Why one of the year’s biggest AI-for-development stories isn’t actually about AI
What India’s monsoon breakthrough reveals about how technology really works in development
For the first time in the 150-year history of monsoon forecasting in India, millions of farmers received reliable, four-week-ahead predictions of when sustained rains would actually arrive. When the monsoon stalled unexpectedly for nearly three weeks—an event no conventional model caught—the AI forecast did. The Indian government pushed updated guidance to farmers via SMS and voice messages. Farmers who received these forecasts adjusted their planting decisions, and preliminary surveys suggest that around a quarter of the 38 million farmers changed their plans based on the information.
By now, this story has been widely celebrated as a landmark “AI for development” success. And rightly so. In a moment dominated by anxious hand-wringing over whether AI will help or hurt poor countries, this felt like a rare, concrete win.
But as with all good success stories, the most important question isn’t whether it worked. It’s why it worked, and what lessons we take from it.
And here’s the thing: the real story here isn’t really about AI at all.
Don’t get me wrong, the AI models (Google’s NeuralGCM and the European Centre for Medium-range Weather Forecasts’ AIFS) are a remarkable scientific advance. They delivered results that conventional physics-based models simply couldn’t. But if that’s the only lesson we take from this, we’ve learned exactly the wrong thing. We’ll be stuck in the same tired cycle that has plagued development technology for decades: solutions in search of problems, supply-side narratives, and a leapfrogging mentality that treats poor countries as blank canvases for grand experiments.
The India monsoon trial is not a “just add AI” success story. It worked because of a specific constellation of conditions, institutions, and relationships that had been built deliberately over years and even decades, long before AI entered the picture.
What AI did was amplify an opportunity created by a highly specific ecosystem, including:
A concrete, high-stakes decision point (when to plant)
Decades of meteorological data and scientific capacity, including the India Meteorological Department’s century-long rainfall records
Maturing AI weather models, rigorously benchmarked and building on a deep foundation of weather prediction science and practice
A dense institutional network (Indian ministries, global research teams, funders, and practitioners) coordinated around a focused use case
Trusted delivery infrastructure, notably the mKisan platform, launched in 2013 and already reaching tens of millions of farmers in local languages
Iterative, human-centered communication, with messages tested and refined directly with farmers
Strip all these elements away, and what remains is an abstract AI use case that could theoretically help millions of Indian farmers, but unlikely to materialize in practice. And this, in many ways, is precisely where so much of the AI-for development discourse is stuck right now.
The conventional story goes something like this: “AI is transforming everything! Let’s bring it to the poor farmers who need it!” This is supply-side thinking—a hammer looking for a nail. It’s the same logic that has driven two decades of largely failed mobile technology interventions. We keep throwing digital tools at development challenges and wondering why they don’t stick.
The India monsoon trial worked for the opposite reason: it was demand-driven. Indian farmers already relied on and wanted better monsoon forecasts. The government already had infrastructure to deliver agricultural advisories at scale. Global and local researchers already had deep experience with the technically demanding work of monsoon and weather forecasting. And new AI methods happened to offer a technical solution to a well-understood, widely-recognized problem.
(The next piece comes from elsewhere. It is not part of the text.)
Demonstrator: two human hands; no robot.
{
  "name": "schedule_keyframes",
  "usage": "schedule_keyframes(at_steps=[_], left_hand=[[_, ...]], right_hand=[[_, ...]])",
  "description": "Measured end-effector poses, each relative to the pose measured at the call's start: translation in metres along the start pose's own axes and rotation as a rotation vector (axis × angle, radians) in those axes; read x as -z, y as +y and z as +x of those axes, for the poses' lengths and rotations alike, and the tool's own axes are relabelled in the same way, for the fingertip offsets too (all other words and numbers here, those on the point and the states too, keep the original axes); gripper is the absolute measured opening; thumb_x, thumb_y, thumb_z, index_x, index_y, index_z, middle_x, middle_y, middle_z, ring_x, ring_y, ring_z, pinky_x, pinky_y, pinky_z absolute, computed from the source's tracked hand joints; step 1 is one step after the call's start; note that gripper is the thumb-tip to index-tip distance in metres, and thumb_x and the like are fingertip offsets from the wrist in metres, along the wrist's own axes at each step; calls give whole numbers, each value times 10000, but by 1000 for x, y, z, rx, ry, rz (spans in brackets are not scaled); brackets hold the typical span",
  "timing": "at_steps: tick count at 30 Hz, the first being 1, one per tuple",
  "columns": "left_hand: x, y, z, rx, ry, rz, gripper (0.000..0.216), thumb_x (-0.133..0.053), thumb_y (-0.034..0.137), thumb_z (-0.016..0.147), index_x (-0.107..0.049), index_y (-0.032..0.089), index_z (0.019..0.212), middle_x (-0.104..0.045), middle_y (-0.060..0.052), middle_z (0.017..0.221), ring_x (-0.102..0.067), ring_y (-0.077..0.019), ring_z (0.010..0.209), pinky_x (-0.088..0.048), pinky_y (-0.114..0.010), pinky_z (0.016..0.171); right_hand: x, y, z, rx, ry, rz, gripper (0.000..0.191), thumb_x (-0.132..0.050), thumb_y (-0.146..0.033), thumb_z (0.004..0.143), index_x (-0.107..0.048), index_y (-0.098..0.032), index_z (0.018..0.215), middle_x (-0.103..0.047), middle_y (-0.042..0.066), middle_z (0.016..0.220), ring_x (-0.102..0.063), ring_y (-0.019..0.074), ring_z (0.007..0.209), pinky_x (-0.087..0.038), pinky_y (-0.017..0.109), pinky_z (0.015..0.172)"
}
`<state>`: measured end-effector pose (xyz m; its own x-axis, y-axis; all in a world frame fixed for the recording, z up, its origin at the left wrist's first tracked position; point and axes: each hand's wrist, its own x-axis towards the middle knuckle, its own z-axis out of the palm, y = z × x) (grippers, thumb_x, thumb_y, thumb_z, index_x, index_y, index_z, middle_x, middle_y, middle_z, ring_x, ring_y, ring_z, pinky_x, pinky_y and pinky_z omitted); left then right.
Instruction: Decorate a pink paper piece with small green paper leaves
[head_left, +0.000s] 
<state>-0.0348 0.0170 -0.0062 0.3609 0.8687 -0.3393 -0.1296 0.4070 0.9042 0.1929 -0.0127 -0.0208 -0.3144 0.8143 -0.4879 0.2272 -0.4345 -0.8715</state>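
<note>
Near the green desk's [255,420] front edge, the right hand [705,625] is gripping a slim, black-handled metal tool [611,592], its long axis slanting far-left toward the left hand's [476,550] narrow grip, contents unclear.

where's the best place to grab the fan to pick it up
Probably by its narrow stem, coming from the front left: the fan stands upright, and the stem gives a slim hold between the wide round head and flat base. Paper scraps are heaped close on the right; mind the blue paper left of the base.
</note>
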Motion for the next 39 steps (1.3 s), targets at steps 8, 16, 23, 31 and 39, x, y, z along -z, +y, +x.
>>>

The technology was inserted into an existing ecosystem of people, institutions, problems, and opportunities. It amplified what was already there. It didn’t create something from nothing.
There’s a line from The Atlantic’s Charlie Warzel that’s been rattling around in my head lately: “Silicon Valley is not selling useful; it’s selling transformation.” If AI is going to matter for development, we’d be wise to focus more on the useful.
The India AI monsoon trial is a genuine success story, and we should celebrate it. But we should celebrate the right things.
We should celebrate the Indian government’s decade-plus investment in agricultural advisory infrastructure. We should celebrate the meteorological departments that collected and curated a century of rainfall data. We should celebrate the researchers who rigorously evaluated models and corrected for local biases. We should celebrate the message designers who worked with farmers to create understandable, actionable communications. We should celebrate the farmers themselves—who trusted the forecasts, adjusted their decisions, and ultimately made the information matter.
And yes, we should celebrate the AI models that made more accurate forecasts possible.
The question isn’t whether AI can help development—of course it can. The question is whether we’re willing to do the hard, boring, essential work of building the systems that let technology be useful.
The India monsoon trial succeeded because someone did the boring work. That’s the real story. And that’s the lesson worth learning.